Each line in the listing below that contains "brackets" should be returned.
########
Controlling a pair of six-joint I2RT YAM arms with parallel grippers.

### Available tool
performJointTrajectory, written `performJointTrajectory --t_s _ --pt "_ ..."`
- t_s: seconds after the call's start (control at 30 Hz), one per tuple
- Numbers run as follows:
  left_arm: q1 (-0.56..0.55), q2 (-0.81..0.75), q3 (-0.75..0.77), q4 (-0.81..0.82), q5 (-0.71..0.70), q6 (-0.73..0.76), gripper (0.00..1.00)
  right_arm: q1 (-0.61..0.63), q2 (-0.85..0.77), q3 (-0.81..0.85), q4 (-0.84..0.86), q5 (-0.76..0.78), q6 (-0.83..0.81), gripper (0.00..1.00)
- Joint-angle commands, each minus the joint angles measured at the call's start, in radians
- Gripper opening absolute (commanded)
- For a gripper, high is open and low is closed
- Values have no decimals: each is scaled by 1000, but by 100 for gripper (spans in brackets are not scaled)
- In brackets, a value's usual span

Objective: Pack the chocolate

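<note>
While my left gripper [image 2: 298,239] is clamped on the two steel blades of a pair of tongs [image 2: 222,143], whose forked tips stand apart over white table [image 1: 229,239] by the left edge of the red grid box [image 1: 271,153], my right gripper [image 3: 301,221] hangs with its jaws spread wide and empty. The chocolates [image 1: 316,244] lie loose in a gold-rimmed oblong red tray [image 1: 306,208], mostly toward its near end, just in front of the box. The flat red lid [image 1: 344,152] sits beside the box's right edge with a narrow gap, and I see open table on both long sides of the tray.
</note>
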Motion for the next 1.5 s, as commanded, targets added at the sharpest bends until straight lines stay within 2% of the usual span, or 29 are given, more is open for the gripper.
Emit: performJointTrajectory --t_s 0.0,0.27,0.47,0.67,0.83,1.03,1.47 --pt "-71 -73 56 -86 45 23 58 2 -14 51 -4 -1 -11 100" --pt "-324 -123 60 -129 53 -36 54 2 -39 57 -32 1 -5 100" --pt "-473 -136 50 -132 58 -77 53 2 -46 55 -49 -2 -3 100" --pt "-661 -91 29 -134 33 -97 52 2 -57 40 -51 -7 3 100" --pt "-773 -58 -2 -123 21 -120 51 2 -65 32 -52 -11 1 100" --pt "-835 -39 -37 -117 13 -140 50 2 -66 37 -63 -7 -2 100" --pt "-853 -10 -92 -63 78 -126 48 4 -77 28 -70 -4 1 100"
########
# Answer box:
- Values have no decimals: each is scaled by 1000, but by 100 for gripper (spans in brackets are not scaled)
- In brackets, a value's usual span

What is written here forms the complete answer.